The reason Nature Bats Last is being added to my blogroll is that Prof. McPherson was kind enough to post at my request an entry called Entropy Revisited. A correspondent of mine had accused me of misunderstanding the Second Law of Thermodynamics, and although I’m confident I have the basic principle correct, I doubted my ability to describe the details accurately. So I contributed the basic idea of the blog entry, an initial draft, and some editorial effort. Prof. McPherson gets most of the writing credit, so I only quote a bit of it here. Go there to read and comment. The intro provides a nice snapshot:

You can’t win, you can’t break even, and you can’t get out of the game. Those kernels are my favorite descriptors of the Three Laws of Thermodynamics. Respectively, the clauses mean (1) energy is conserved (First Law), (2) entropy never decreases, thus precluding perpetual motion machines (Second Law), and (3) it is impossible to cool a system to absolute zero (Third Law).

The thrust of the blog entry is that we’re poised to fall off a cliff with respect to available energy, mostly the fossil fuels we’ve been using up for the past 200 years or more. The Second Law binds us to that fate. Two familiar images of Wile E. Coyote from the old Roadrunner cartoons come to mind: (1) the character suspended in midair before plummeting to the ground as sheer momentum carries him past the edge of a precipice, and (2) some hairbrained scheme that ends by bringing some large piece of the cliff down upon himself. Both scenarios apply to our current situation. The first is sometimes chalked up to simple population overshoot, but the second is what haunts my sleep, which is that we’re actively engineering our own awful fate. Or to extend the metaphor “nature bats last,” we know that Nature (the reified form) is a far more powerful contestant than are we and will assuredly get the final say or at bat, yet we’re determined to pitch a series of beanballs to crush her skull and spine before we take the inevitable line drive to the face.

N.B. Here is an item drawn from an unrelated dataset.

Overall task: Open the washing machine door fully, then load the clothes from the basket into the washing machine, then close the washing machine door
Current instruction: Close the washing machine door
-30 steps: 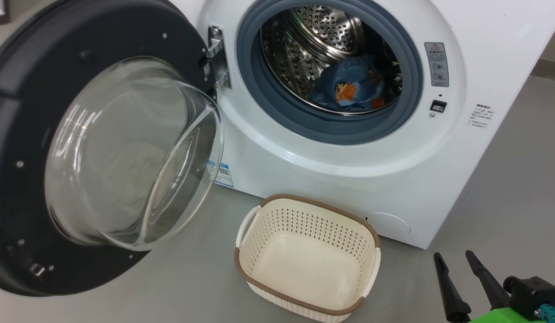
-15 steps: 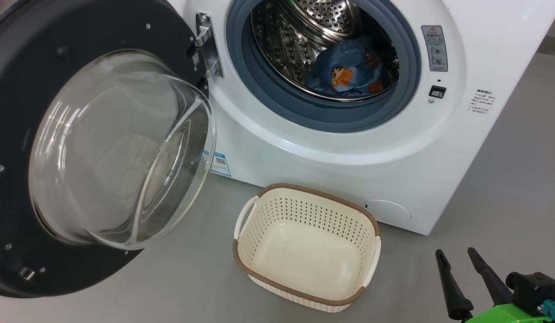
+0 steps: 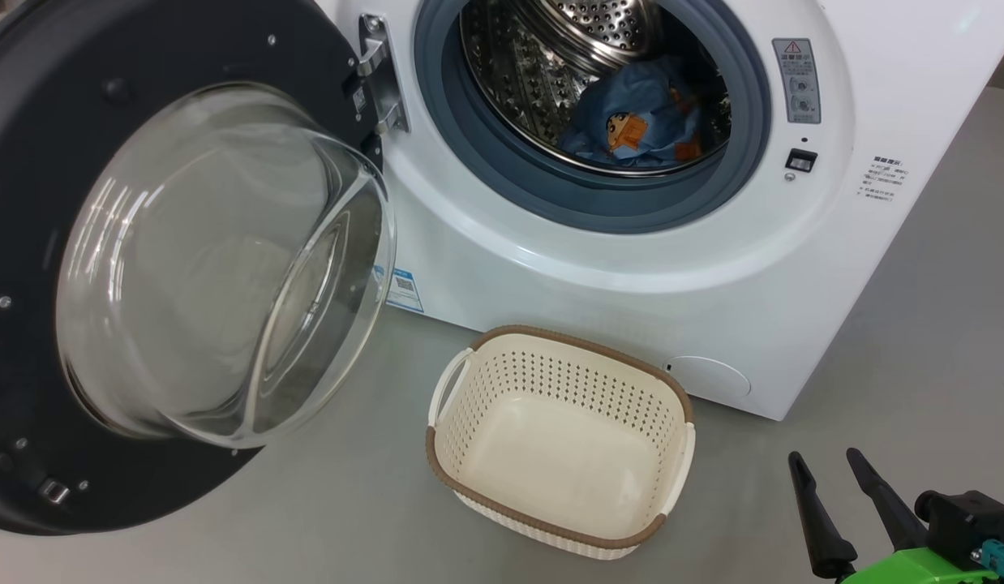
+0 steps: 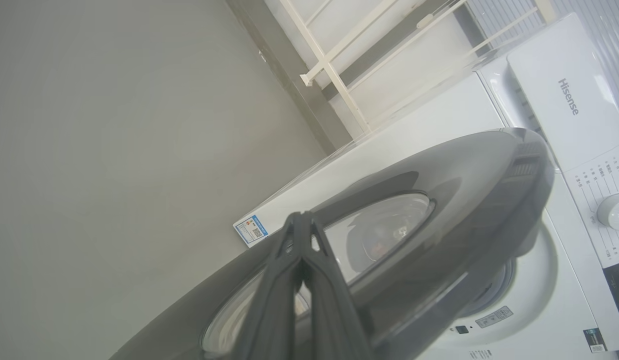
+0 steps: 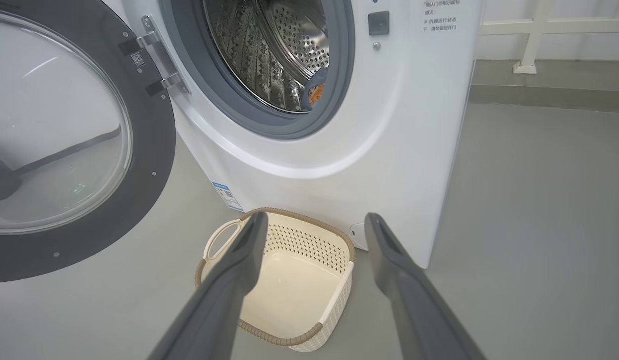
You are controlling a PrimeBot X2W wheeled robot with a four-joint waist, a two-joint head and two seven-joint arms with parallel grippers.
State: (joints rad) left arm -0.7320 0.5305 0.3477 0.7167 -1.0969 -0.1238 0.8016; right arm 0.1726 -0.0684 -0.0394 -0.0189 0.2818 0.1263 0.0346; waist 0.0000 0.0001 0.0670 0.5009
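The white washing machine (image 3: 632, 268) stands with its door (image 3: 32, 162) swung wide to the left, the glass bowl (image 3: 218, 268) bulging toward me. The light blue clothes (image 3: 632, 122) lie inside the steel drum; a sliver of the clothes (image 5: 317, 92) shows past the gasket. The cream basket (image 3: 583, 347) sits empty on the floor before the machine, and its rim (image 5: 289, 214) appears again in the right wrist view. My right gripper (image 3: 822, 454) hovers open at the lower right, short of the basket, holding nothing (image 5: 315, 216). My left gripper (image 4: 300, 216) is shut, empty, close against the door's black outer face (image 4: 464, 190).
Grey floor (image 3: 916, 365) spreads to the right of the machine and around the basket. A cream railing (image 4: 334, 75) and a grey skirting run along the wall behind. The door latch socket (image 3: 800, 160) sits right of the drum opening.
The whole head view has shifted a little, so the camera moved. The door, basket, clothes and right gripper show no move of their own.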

That makes us a tragic species, not merely because the principles we set in motion bring about our own destruction but because we know it as we enact it and are determined to commit ecocide alongside suicide. Prof. McPherson professes an optimism I can’t share. Perhaps I’ve succumbed to a learned helplessness, or what I’ve heard called a convenient fatalism. Still, I haven’t progressed to full-bore nihilism and doubt I ever will. The best I can manage seems to be admitting reality, understanding its harsh mandates, and reporting.